Viele bekannte Gesichter aus der Brau-Szene konnte man nicht nur hinter, sondern auch vor den Biertresen treffen, wenn sie ebenso wie ich vor dem abendlichen Event noch etwas über die Messe streiften. Unten stellvertretend Ulrike Genz von Schneeeule, Oliver Wesseloh von Kehrwieder und Garrett Oliver von der Brooklyn Brewery, der in Berlin unter anderem auch einige Tage später beim benachbarten BRLO Brwhouse zu einer Verkostung mit Dinner einlud.
Die Messe schloss dann um 18 Uhr, und etwas später startete das Meetup in einem der Konferenzräume über der Messe. Um die 100 Besucher wollten wissen, wer bei der Premiere der Bier, Bars & Brauer-Awards die Preise abräumen würde.
Kurz vor Beginn wurde das erste Fass Traunsteiner Hell vom Gitarristen der Band angeschlagen – was keine gute Wahl war, denn trotz schwungvollem Hammereinsatz landete das meiste Bier auf dem Hallenboden.
Die Preisverleihung ging dann recht zügig über die Bühne. Die Preise gingen in der Kategorie „Brauerei des Jahres” an das Brauhaus Riegele, Oliver Wesseloh wurde Bierpersönlichkeit des Jahres und Stone Brewing Berlin erhielt den Preis für die Biergastronomie des Jahres. Die kompletten Top-50-Listen kann man über den Link unten einsehen.
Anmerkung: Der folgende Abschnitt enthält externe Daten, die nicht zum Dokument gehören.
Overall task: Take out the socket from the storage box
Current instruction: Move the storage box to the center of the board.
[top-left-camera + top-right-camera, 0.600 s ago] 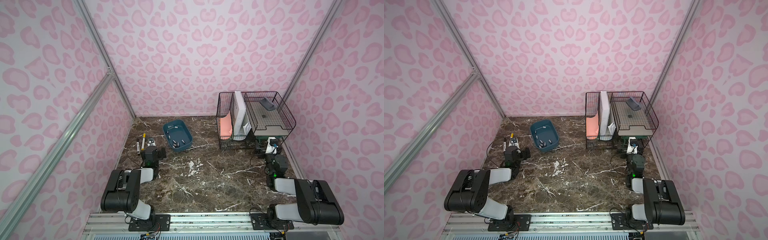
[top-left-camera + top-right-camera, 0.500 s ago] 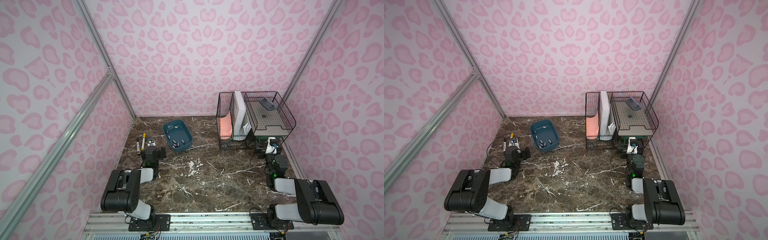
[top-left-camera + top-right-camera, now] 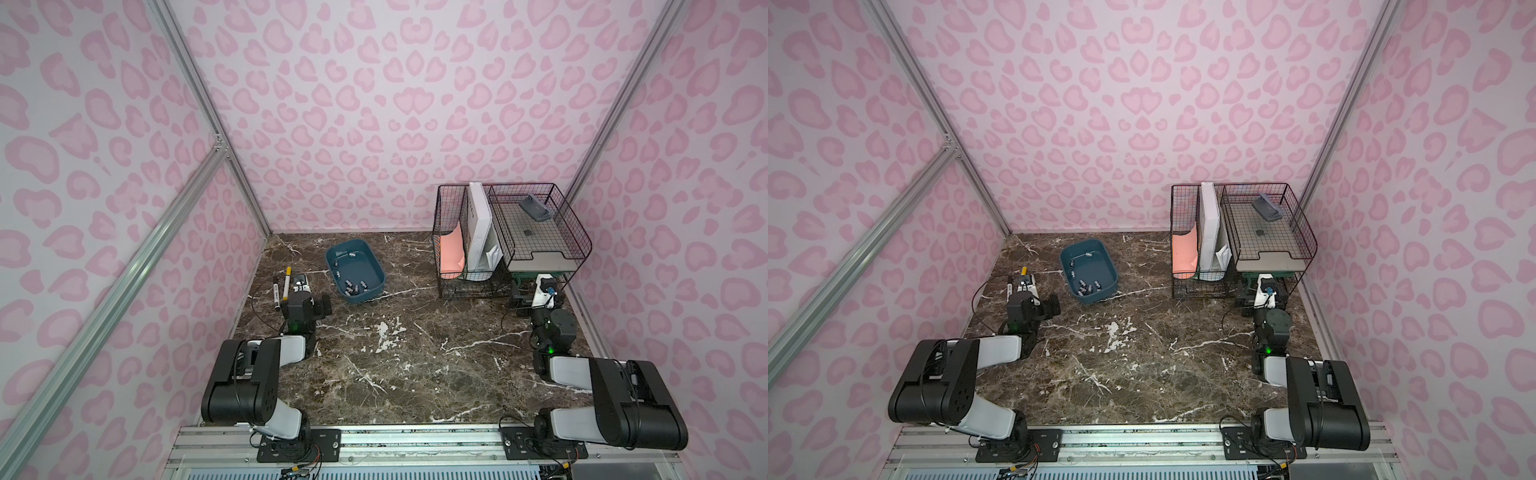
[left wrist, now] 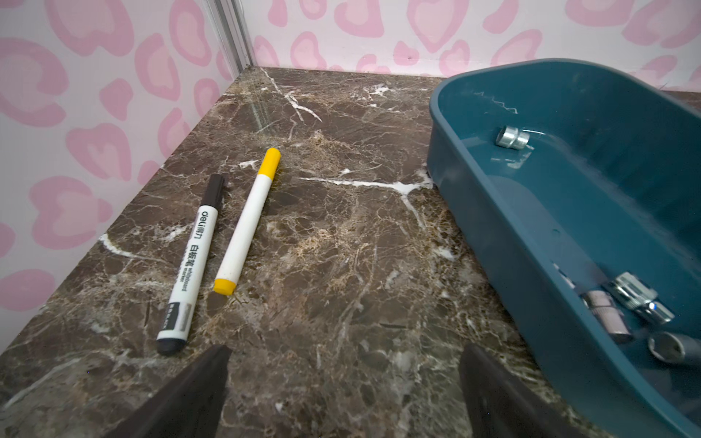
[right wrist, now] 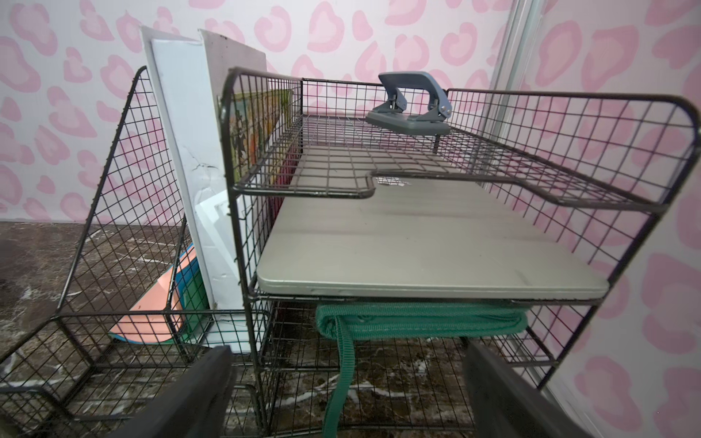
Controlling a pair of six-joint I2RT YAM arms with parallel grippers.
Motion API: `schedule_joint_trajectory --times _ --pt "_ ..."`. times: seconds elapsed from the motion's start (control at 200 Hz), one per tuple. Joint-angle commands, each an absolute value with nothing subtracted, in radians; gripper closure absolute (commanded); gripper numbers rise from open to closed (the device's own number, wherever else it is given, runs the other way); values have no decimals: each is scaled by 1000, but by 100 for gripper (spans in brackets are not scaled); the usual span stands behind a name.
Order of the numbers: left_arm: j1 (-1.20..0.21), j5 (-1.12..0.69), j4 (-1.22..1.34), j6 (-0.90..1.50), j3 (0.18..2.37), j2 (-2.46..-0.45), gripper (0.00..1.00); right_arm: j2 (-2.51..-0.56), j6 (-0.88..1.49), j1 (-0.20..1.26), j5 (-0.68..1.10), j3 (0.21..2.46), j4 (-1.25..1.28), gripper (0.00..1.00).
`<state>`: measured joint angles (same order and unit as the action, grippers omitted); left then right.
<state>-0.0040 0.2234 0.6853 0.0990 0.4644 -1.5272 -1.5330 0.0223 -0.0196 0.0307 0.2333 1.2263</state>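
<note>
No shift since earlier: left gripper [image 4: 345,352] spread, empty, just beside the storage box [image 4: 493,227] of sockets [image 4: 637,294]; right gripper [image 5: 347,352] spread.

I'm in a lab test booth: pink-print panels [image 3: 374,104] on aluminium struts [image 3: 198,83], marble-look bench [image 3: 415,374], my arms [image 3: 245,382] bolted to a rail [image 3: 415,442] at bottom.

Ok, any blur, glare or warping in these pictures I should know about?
Left wrist view: marker print sharp, bright glints on the sockets, jaws blurred at the edge. Right wrist view: wire rack looks splayed by the wide lens, jaws soft. Both top views: even light, sockets tiny.
</note>
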Motion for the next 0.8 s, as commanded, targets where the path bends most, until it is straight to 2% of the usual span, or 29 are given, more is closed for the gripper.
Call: schedule_joint_trajectory --times 0.0,0.43,0.54,0.645,0.705,0.795 --pt "-3 219 690 93 465 -1527 1 -1533 24 -18 34 239 1232 1" --pt "-7 231 694 88 463 -1516 1 -1483 32 -21 20 213 1236 1" --pt "-51 305 420 66 583 -1419 1 -1354 36 -21 10 250 1039 1" --pt "-69 325 279 98 670 -1332 2 -1222 57 -17 2 268 870 1" --pt "-70 315 148 178 762 -1303 1 -1135 94 -17 -25 262 788 1" --pt "-70 339 -182 364 984 -1337 1 -1004 224 -17 -89 321 537 1"
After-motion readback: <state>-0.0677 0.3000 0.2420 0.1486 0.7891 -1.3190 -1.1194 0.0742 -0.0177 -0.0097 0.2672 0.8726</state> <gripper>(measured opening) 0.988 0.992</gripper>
Für mich waren das durchaus würdige Preisträger und nachvollziehbare Entscheidungen. Trotzdem wurde im Nachgang viel und kontrovers über die Modalitäten der Wahl – einer online-Umfrage unter 100 Brauern, Barbetreibern, Bartendern, Shop-Betreibern und Fachhändlern – und über die Sinnhaftigkeit der Top-50-Listen und solcher Preise im Allgemeinen diskutiert – nicht immer frei von Subjektivität und vielleicht auch etwas Missgunst.
Die Zeitschrift Mixology verleiht die ähnlich angelegten „Bar Awards” schon seit 10 Jahren. Diese Preise haben sich zu einer der wichtigsten Auszeichnungen ihrer Art im deutschsprachigen Raum entwickelt. Bier Bars & Brauer muss sich die Sporen erst noch verdienen, um solch ungeteilter Anerkennung zuteil zu werden. In ein paar Jahren lächelt man vielleicht über die anfängliche Skepsis.
Nach der Zeremonie saßen wir noch lange bei Bier und Streetfood, machten neue und frischten alte Bekanntschaften mit Brauern, Barbetreibern und Bierhändlern auf und diskutierten (meist) über Biere, Bars und Brauer – ein gelungener Abend!